WATCH | Footage from the 2014 spring flood in Sussex
At least 21 homes in the Sussex area have been evacuated as of 12 p.m. Tuesday because of the flooding caused by heavy rain Tuesday, according to Geoffrey Downey, a spokesperson for New Brunswick's Emergency Measures Organization.
Downey said a few of those families have been able to return home.
"There's certainly reports of up to several feet of water in some homes, including some sewage," he said. "So this is something that's going to be going on for a little while."
This week, Downey said the weather is favourable for recovery efforts. Temperatures are above freezing in the south and there's not much rain in the forecast this week.
"There shouldn't be anything in terms of the water rising anymore," he said. "It should just be consistently going down."
The Sussex area and Sussex Corner were the areas hit hardest by the prolonged heavy rain across the province.
"It's just like spring — there's not much you can do," he said Wednesday. "Once the water goes up, you just have to wait for it to go down."
So far, Downey said, people in the Sussex area are the only residents to report damage. However, there are some road and school closures in other parts of the province.
Downey said flooding can happen anytime of year, including early December.
"It just goes to show that people need to be ready for anything, essentially year-round," he said. "It's not just flood season anymore."
Visitors becoming an issue
Downey said municipalities are reporting disaster tourism in the area and he is encouraging people to stay home.

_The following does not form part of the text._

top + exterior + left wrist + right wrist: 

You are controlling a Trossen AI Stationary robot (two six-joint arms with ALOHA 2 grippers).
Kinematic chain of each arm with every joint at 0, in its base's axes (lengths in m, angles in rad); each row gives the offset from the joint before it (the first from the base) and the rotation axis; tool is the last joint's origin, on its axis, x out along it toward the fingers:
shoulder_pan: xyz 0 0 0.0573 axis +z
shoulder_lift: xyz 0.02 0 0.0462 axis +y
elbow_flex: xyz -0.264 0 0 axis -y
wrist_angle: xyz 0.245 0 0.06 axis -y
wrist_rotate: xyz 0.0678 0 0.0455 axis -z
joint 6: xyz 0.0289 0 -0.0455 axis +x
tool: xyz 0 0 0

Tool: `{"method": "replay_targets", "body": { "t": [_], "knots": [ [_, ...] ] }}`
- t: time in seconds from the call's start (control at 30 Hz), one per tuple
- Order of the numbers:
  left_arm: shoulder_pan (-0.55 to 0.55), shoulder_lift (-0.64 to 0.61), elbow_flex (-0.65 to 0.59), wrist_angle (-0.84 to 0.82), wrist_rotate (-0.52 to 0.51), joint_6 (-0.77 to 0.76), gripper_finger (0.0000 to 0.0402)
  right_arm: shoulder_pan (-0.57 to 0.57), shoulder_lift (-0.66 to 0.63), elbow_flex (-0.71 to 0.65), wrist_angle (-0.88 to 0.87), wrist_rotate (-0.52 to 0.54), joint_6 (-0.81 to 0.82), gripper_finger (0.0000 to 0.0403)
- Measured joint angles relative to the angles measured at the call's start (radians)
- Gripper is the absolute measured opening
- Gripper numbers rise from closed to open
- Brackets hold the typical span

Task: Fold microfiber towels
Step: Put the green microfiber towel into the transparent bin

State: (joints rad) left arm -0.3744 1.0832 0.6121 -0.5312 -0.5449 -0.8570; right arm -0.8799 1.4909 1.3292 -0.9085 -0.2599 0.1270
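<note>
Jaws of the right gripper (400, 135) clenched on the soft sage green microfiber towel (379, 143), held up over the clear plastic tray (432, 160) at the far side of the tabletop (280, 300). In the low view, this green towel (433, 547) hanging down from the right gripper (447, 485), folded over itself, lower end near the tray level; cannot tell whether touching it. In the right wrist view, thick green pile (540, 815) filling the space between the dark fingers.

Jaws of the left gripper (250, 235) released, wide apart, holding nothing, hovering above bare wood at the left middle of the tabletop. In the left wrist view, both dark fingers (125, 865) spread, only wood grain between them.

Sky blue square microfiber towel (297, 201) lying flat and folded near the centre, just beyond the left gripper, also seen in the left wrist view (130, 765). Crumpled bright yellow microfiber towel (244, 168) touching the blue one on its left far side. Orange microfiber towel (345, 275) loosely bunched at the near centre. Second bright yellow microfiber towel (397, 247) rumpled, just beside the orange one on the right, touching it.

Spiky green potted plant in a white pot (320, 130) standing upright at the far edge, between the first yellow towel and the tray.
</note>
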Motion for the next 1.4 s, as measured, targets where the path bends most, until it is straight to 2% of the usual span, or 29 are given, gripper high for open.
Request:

"Not only do they hamper any recovery efforts, they could end up causing problems where they need to be saved as well," he said.
He said many people are showing up at closed roads and taking photos.
"That's just getting in the way."
'It's getting so close to Christmas'
Scott Hatcher, chief administrative officer with the Town of Sussex, said 14 families in the Sussex area were forced from their homes late Tuesday night.
But he said hundreds of properties in the area were affected by the storm, and many had water in their basements.
Local fire departments were able to retrieve the stranded families with boats and bring them to shelter.
"We're getting too used to flooding, which is not a good thing," Hatcher said.
Trout Creek, which passes through the area, reached flood stage Tuesday night. Conditions didn't improve until about 4 a.m.
"It's getting so close to Christmas and with all of the extra precautions ... with the pandemic, it's just added a bit of angst in the community," he said.
"That's really just piled on when you didn't need it to be piled on."
Canadian Red Cross volunteers arranged emergency lodging for at least 16 residents from 11 houses in the Sussex area, said Dan Bedell, a spokesperson for the Canadian Red Cross. Regional emergency management coordinators are also there to make sure any needs are met.
Environment Canada issued a rainfall warning for most of the province on Tuesday.
Central and southwestern parts of New Brunswick saw between 40 and 120 millimetres of rain Tuesday into Wednesday morning, and some southwestern regions were expecting up to 180 millimetres.
Environment Canada showed 181 millimetres of rain in Mechanic Settlement, about 76 kilometres southwest of Moncton.
Tina Simpkin, a CBC meteorologist said heavy rain is still expected in the Acadian Peninsula down through Moncton and into northern Nova Scotia on Wednesday.
Power outages across the province
NB Power said more than 4,000 NB Power customers are without electricity.
That's after a peak of about 7,000 customers without power Tuesday afternoon.
Marc Belliveau, a spokesperson for NB Power, said trees falling over power lines were the main problem. About 20 crews were working overnight to restore power.
Belliveau said there was also a fire in a switch gear building in Bouctouche, probably because a piece of equipment failed.
No one was hurt, but the damage is being assessed and repairs could take a bit of time.